At the resource tier , creating a shared database between the Microsoft .NET Framework and Java 2 Enterprise Edition (J2EE) can be one of the simplest yet most effective ways of achieving interoperability between the two platforms. Database connectivity lies at the core of both .NET and J2EE, and with data access drivers available for each, it's relatively easy to create applications that share fields, records, and tables among both platforms.
Chapter 2, "Business Requirements for Interoperability," introduced the common scenario of business tier resource sharing. That chapter featured an example that built an application in .NET that shared the same data as an application that already existed in J2EE.
In previous projects I've worked on, I've observed how certain functionality has been added to an existing application where a requirement to keep the same data but use technology from a different platform was made. For example, with a reporting application, the reporting software is written for a different platform than the original application.
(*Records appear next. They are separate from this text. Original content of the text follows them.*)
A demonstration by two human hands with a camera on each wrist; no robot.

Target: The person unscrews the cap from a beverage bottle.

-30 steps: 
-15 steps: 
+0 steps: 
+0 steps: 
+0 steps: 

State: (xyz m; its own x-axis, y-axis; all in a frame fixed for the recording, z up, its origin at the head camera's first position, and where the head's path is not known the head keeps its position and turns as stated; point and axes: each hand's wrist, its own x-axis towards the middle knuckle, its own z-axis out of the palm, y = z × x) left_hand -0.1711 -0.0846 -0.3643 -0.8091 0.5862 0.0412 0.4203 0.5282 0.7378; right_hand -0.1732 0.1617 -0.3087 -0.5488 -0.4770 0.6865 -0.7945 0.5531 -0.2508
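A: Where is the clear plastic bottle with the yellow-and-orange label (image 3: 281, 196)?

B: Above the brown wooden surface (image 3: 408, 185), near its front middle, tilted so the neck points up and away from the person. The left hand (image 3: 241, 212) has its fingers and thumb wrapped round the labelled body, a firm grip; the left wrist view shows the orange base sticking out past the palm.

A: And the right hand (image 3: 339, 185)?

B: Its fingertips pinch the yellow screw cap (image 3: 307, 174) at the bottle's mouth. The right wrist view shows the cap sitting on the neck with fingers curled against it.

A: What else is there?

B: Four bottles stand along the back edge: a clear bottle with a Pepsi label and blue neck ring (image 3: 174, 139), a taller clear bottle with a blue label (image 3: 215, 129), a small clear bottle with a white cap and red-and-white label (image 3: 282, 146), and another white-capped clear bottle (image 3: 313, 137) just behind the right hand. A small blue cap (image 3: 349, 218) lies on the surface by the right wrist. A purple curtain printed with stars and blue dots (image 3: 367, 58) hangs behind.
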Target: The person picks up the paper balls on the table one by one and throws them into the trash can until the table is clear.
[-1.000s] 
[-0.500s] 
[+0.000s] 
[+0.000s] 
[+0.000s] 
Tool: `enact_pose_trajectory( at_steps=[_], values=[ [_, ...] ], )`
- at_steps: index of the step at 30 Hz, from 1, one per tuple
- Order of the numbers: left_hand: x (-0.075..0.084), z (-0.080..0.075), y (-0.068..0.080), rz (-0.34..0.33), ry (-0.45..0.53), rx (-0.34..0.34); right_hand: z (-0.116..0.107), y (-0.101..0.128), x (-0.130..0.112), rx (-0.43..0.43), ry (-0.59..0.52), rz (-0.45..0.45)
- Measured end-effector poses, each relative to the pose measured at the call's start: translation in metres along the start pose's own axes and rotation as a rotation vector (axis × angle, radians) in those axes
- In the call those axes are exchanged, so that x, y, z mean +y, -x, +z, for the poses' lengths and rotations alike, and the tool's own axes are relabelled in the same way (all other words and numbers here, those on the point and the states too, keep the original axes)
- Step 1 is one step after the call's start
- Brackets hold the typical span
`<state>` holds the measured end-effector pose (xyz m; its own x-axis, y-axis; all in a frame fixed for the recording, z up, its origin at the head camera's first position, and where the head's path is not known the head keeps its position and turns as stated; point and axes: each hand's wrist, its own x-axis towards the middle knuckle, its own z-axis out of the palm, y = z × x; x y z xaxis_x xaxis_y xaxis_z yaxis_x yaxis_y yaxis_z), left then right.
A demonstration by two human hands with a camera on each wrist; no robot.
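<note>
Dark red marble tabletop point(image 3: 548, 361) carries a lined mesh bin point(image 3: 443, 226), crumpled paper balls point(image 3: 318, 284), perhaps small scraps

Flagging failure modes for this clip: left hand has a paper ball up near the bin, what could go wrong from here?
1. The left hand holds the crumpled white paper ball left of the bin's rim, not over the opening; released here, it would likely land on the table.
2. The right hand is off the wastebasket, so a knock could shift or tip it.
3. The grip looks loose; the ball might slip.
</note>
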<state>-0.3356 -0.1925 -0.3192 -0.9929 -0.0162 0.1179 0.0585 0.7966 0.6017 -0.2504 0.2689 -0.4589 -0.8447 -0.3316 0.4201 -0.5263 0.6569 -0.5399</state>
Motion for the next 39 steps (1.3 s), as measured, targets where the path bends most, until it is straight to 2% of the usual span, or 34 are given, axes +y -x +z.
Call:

In this chapter, we'll look at data access in the context of both .NET and J2EE and explore two connectivity options. To enable this connectivity, we'll explore accessing Microsoft SQL Server 2000 from J2EE by using JDBC and from .NET by using Microsoft ADO.NET. To run the samples, you'll need a local installation of Microsoft SQL Server 2000. Service Pack 3 is recommended.
Although both samples presented in this chapter are based on the connection and sharing of data based on Microsoft SQL Server, these samples certainly aren't limited to products from a single vendor. Both JDBC and ADO.NET drivers are available for a number of database providers ”hence the term open data access , which you'll see throughout this chapter. The chapter will provide an introduction to JDBC and ADO.NET, but because the topic of accessing databases has been widely covered in other programming books and documentation, we'll stick to the context of using a shared database.
To conclude the chapter, we'll look at using a data access pattern that can be applied to both .NET and J2EE and cover the advantages of doing so.